There is a long history of recording ethnicity in the UK, with ethnicity questions first introduced into the Census in 1991 (White, 2012, Ballard, 1996). Support for this was not unanimous; some argued recording ethnicity would in fact increase discrimination (Ballard, 1996). Debates followed about how to capture the multi-faceted nature of ethnicity and since 1991, the number of ethnic group categories used has increased from 9 to 18 (White, 2012). Many social surveys also collect information about ethnicity.

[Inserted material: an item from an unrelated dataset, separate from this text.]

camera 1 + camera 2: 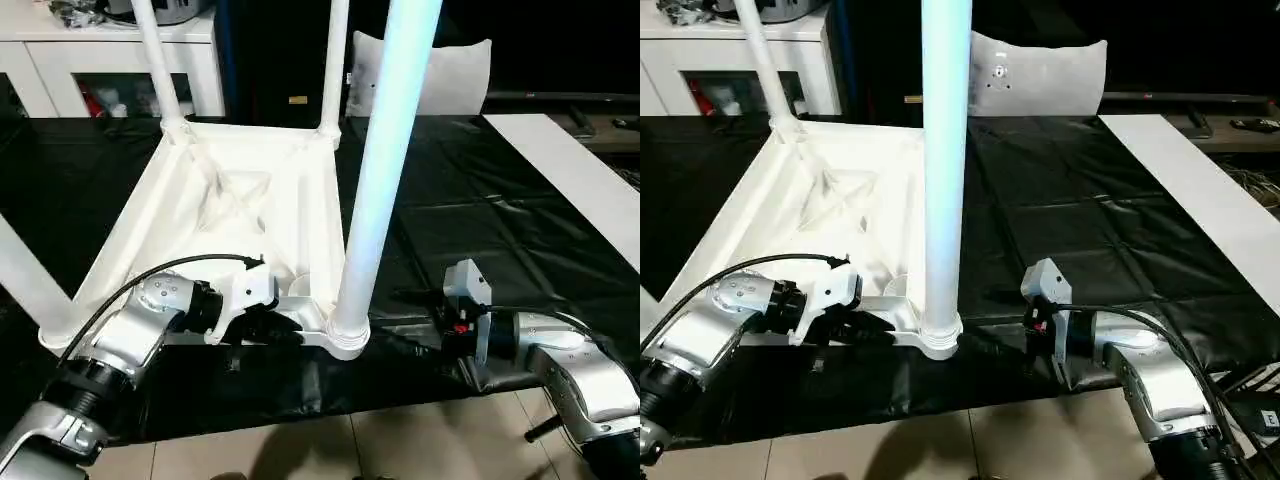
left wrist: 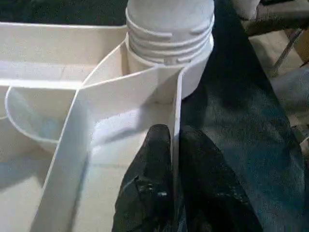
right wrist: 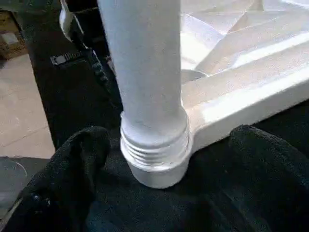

Some like the UK Household Longitudinal Study take a multi-characteristic approach (Connolly, et al. 2016), collecting information on ethnic group, country of birth, parents and grandparents country of birth, national identity and childhood language as well as experiences of discrimination (University of Essex, 2021). Whilst much progress has been made, the issue of small sample sizes among minority groups remains unresolved (Kapadia, 2021).
- Ballard, Roger (1996). “Negotiating race and ethnicity: Exploring the implications of the 1991 census” (PDF). Patterns of Prejudice. 30 (3): 3–33. DOI:10.1080/0031322X.1996.9970192. Archived (PDF) from the original on 11 April 2019. Retrieved 5 July 2019.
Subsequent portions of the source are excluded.